Gather, from the data below, each line in which the word "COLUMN" occurs.

Top of Entries provided

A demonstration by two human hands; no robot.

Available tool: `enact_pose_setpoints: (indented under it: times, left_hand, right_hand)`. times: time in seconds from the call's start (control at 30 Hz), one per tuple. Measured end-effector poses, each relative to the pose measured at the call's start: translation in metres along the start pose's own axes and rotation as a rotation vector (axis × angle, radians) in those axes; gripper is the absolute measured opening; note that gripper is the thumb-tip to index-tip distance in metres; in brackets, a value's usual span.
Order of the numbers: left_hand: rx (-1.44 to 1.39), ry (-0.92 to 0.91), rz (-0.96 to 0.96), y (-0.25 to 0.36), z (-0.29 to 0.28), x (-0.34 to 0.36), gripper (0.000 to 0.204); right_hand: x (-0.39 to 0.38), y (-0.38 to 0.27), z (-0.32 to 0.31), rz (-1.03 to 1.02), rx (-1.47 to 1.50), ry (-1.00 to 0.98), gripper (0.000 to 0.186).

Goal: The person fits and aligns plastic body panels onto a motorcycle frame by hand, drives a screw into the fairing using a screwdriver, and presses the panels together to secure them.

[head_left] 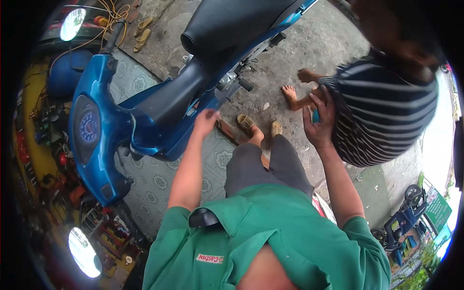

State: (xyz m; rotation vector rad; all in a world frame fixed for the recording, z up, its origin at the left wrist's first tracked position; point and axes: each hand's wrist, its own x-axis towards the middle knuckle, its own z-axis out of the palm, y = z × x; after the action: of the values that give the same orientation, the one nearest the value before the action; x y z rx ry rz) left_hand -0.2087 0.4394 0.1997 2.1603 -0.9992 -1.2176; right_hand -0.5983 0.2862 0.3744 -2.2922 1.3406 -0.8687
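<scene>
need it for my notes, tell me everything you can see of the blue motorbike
The motorbike has glossy, plastic-looking blue panels, a black seat, a dial cluster and two bright mirrors. It appears upright, partly over patterned tiles, its front toward the picture's left and seat toward the top; the tail runs out of view. The left hand is at its side; whether it touches is unclear.

A blue motorbike [188, 89] with a black seat [241, 29] is parked partly over some patterned tiles [150, 197], and the left hand [207, 120] is held loosely curled right by its lower blue bodywork [174, 137], though actual contact can't really be made out. The right hand [320, 118] is raised with fingers parted, overlapped in view with a person in a striped shirt [386, 111], while a whole mess of tools and parts [96, 227] is spread along the left side.
</scene>
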Motion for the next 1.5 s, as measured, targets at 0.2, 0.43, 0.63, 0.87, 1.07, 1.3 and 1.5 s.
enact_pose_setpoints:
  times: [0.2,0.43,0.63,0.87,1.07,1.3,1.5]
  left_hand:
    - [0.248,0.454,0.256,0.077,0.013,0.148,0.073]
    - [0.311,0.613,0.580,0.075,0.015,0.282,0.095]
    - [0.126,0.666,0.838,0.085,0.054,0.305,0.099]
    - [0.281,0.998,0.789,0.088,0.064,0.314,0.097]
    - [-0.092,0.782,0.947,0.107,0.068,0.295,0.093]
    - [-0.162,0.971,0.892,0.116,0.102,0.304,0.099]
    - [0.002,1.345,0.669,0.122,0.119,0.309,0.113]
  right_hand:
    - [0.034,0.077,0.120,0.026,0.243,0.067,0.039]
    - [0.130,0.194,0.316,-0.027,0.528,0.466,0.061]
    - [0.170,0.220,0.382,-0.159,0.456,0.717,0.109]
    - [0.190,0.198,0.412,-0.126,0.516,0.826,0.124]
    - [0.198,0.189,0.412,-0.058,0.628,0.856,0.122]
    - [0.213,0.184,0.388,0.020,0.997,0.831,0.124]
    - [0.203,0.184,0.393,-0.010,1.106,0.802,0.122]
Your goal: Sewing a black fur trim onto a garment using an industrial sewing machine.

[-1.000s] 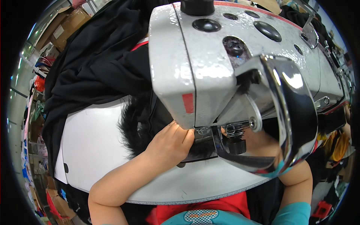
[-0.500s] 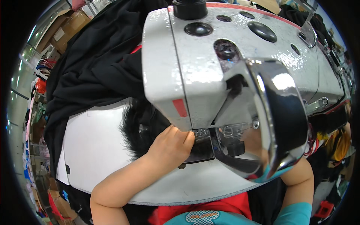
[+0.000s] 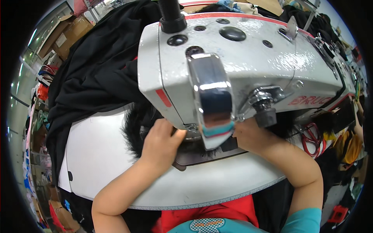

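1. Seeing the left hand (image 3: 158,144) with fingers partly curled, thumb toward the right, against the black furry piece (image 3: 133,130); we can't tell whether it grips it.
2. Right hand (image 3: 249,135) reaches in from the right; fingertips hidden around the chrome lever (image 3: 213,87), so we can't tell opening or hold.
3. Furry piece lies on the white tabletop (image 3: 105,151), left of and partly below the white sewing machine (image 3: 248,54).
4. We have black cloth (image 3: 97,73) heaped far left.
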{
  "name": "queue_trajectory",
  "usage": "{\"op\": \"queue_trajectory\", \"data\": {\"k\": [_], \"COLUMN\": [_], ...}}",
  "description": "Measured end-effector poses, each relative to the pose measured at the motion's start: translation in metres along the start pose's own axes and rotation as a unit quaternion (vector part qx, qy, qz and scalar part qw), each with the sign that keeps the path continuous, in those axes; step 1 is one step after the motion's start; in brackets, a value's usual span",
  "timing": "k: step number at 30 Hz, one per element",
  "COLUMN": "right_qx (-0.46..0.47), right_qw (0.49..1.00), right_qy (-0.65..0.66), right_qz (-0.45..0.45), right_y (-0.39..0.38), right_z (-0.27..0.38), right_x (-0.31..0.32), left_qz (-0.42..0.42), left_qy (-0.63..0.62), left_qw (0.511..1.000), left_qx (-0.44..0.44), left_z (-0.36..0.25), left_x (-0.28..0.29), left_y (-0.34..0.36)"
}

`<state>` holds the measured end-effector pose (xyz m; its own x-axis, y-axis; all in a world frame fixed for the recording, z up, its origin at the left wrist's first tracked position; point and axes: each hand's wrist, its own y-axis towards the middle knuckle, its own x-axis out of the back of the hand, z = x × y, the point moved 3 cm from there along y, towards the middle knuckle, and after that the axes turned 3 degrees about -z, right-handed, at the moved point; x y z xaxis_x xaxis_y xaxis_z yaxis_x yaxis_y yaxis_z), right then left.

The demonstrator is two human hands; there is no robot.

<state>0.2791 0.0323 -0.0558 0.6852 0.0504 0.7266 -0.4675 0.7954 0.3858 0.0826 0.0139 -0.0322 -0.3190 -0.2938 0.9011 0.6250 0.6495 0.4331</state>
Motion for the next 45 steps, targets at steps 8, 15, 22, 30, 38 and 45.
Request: {"op": "queue_trajectory", "data": {"k": [8,15,22,30,38,45], "right_qx": [0.168,0.242,0.125,-0.149,0.145,0.157], "right_qw": [0.916,0.923,0.961,0.973,0.974,0.965], "right_qy": [-0.357,-0.299,-0.248,0.175,-0.166,-0.204], "right_qz": [0.067,-0.010,-0.009,-0.033,-0.057,-0.039], "right_y": [-0.018,-0.009,-0.004,-0.013,0.001,-0.003], "right_z": [0.026,0.043,0.017,-0.028,0.024,0.026], "right_x": [0.032,0.016,-0.004,-0.031,0.001,-0.002], "left_qz": [0.007,0.007,0.032,0.099,0.129,-0.001], "left_qy": [0.012,-0.029,-0.061,-0.046,-0.096,0.015], "left_qw": [0.995,0.993,0.994,0.994,0.986,0.986], "left_qx": [-0.095,-0.116,-0.083,-0.001,0.052,0.167], "left_z": [-0.018,-0.014,-0.014,-0.009,0.003,0.074], "left_x": [0.003,0.000,-0.002,0.002,-0.004,0.028], "left_y": [0.002,0.004,0.000,0.014,0.014,-0.032]}}
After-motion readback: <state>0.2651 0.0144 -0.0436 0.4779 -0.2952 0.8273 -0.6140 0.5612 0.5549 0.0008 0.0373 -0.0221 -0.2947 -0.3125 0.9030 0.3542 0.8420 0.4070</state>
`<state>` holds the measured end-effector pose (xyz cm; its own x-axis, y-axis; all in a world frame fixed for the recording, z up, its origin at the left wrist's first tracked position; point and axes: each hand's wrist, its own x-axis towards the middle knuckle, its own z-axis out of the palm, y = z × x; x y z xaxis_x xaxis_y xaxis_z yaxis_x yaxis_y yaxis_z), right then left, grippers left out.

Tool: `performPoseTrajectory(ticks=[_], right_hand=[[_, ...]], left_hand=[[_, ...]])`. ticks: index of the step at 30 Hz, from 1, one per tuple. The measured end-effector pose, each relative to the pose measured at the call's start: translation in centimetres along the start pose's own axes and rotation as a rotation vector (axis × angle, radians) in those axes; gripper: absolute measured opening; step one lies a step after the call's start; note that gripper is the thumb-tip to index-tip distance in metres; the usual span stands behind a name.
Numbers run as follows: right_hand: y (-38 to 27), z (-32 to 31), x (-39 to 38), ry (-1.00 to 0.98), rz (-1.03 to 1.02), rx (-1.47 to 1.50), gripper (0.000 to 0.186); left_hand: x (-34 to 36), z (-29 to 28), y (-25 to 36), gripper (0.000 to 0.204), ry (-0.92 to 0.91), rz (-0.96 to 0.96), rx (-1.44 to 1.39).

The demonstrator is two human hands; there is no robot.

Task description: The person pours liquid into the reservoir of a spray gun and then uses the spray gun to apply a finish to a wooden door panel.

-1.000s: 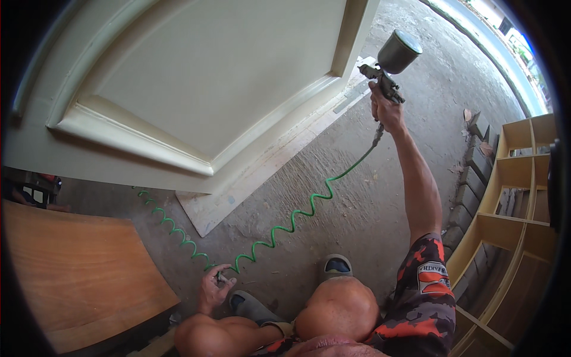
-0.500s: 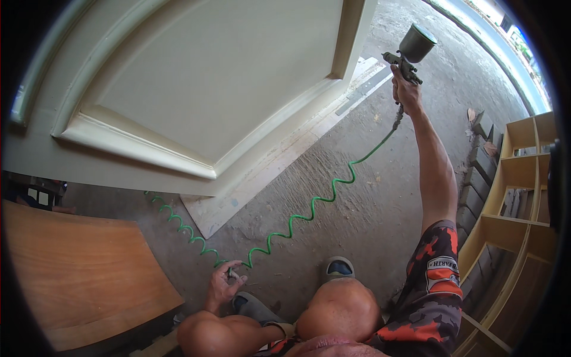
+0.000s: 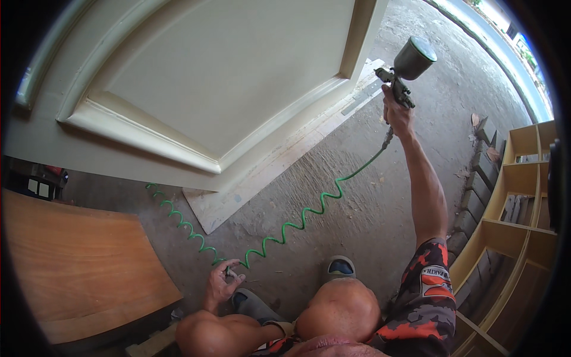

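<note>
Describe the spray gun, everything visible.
The spray gun has a dark, metal-looking body with a rounded grey cup on top, closed by a paler lid. The cup tilts rightward; its contents are hidden. The nozzle points left, toward the cream panelled door, without touching it. The right hand grips the handle; trigger position is unclear. Below, a metal-looking fitting joins it to a green coiled hose. No spray is discernible.

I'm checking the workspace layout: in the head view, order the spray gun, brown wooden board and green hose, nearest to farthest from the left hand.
1. Green hose: right at the left hand.
2. Brown wooden board: to its left.
3. Spray gun: upper right, in the right hand.
</note>
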<state>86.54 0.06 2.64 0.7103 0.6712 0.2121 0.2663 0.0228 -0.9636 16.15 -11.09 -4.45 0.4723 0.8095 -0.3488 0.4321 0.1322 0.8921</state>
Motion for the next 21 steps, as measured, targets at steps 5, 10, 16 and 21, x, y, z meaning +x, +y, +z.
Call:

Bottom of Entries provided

Written response:
  "usage": "{\"op\": \"queue_trajectory\", \"data\": {\"k\": [_], \"COLUMN\": [_], ...}}",
  "COLUMN": "right_qx (-0.46..0.47), right_qw (0.49..1.00), right_qy (-0.65..0.66), right_qz (-0.45..0.45), right_y (-0.39..0.38), right_z (-0.27..0.38), right_x (-0.31..0.32), left_qz (-0.42..0.42), left_qy (-0.63..0.62), left_qw (0.511..1.000), left_qx (-0.44..0.44), left_z (-0.36..0.25), left_x (-0.28..0.29), left_y (-0.34..0.36)"

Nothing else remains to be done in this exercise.